Output everything in the listing exactly, with no line missing.

:: Dataset content ::

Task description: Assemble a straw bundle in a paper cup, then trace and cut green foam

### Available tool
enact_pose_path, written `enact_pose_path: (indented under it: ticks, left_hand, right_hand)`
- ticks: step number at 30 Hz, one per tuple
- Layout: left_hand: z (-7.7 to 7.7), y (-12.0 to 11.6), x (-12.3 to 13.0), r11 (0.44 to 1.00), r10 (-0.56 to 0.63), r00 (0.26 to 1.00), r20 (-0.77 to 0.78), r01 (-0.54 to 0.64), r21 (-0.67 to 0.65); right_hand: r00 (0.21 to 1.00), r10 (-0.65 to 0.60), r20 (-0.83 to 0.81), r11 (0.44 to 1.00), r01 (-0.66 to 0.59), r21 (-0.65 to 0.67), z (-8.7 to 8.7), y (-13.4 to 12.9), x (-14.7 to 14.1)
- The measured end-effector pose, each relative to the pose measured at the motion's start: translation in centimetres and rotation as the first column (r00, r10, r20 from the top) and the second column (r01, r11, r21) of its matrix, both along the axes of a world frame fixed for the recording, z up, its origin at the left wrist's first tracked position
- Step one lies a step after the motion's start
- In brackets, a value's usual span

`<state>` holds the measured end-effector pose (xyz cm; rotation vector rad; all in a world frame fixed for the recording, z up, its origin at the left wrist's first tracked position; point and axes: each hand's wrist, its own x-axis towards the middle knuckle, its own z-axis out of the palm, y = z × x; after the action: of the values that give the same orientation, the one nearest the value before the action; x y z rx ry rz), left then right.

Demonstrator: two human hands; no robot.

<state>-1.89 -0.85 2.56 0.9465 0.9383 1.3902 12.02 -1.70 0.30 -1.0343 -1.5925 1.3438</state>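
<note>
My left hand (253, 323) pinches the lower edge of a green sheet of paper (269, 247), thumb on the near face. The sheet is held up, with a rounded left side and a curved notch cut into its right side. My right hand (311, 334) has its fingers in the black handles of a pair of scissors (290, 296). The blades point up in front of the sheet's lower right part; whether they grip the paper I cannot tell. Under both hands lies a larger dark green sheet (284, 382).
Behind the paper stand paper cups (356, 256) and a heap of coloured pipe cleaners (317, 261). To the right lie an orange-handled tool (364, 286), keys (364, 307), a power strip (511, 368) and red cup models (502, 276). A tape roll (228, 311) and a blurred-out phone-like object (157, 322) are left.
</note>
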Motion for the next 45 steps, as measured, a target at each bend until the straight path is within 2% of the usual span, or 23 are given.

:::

• [Completed exercise]
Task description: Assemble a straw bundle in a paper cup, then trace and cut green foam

### Available tool
enact_pose_path, written `enact_pose_path: (indented under it: ticks, left_hand, right_hand)`
- ticks: step number at 30 Hz, one per tuple
- Layout: left_hand: z (-7.7 to 7.7), y (-12.0 to 11.6), x (-12.3 to 13.0), r11 (0.44 to 1.00), r10 (-0.56 to 0.63), r00 (0.26 to 1.00), r20 (-0.77 to 0.78), r01 (-0.54 to 0.64), r21 (-0.67 to 0.65); right_hand: r00 (0.21 to 1.00), r10 (-0.65 to 0.60), r20 (-0.83 to 0.81), r11 (0.44 to 1.00), r01 (-0.66 to 0.59), r21 (-0.65 to 0.67), z (-8.7 to 8.7), y (-13.4 to 12.9), x (-14.7 to 14.1)
- The measured end-effector pose, each relative to the pose measured at the motion's start: translation in centimetres and rotation as the first column (r00, r10, r20 from the top) and the second column (r01, r11, r21) of its matrix, both along the axes of a world frame fixed for the recording, z up, its origin at the left wrist's first tracked position
- Step one lies a step after the motion's start
- In brackets, a value's usual span

`<state>` holds the measured end-effector pose (xyz cm; rotation vector rad; all in a world frame fixed for the recording, z up, its origin at the left wrist's first tracked position; point and axes: each hand's wrist, its own x-axis towards the middle knuckle, its own z-axis out of the palm, y = z × x; after the action: of the values that give the same orientation, the one nearest the value before the action; x y z rx ry rz), left then right.

Demonstrator: two human hands; no robot.

<state>-1.89 -0.85 2.56 0.9465 0.9383 1.3902 12.02 -1.70 0.30 -1.0343 -1.5925 1.3438</state>
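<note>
My left hand (253, 323) pinches the lower edge of a green sheet of paper (269, 247), thumb on the near face. The sheet is held up, with a rounded left side and a curved notch cut into its right side. My right hand (311, 334) has its fingers in the black handles of a pair of scissors (290, 296). The blades point up in front of the sheet's lower right part; whether they grip the paper I cannot tell. Under both hands lies a larger dark green sheet (284, 382).
Behind the paper stand paper cups (356, 256) and a heap of coloured pipe cleaners (317, 261). To the right lie an orange-handled tool (364, 286), keys (364, 307), a power strip (511, 368) and red cup models (502, 276). A tape roll (228, 311) and a blurred-out phone-like object (157, 322) are left.
</note>
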Motion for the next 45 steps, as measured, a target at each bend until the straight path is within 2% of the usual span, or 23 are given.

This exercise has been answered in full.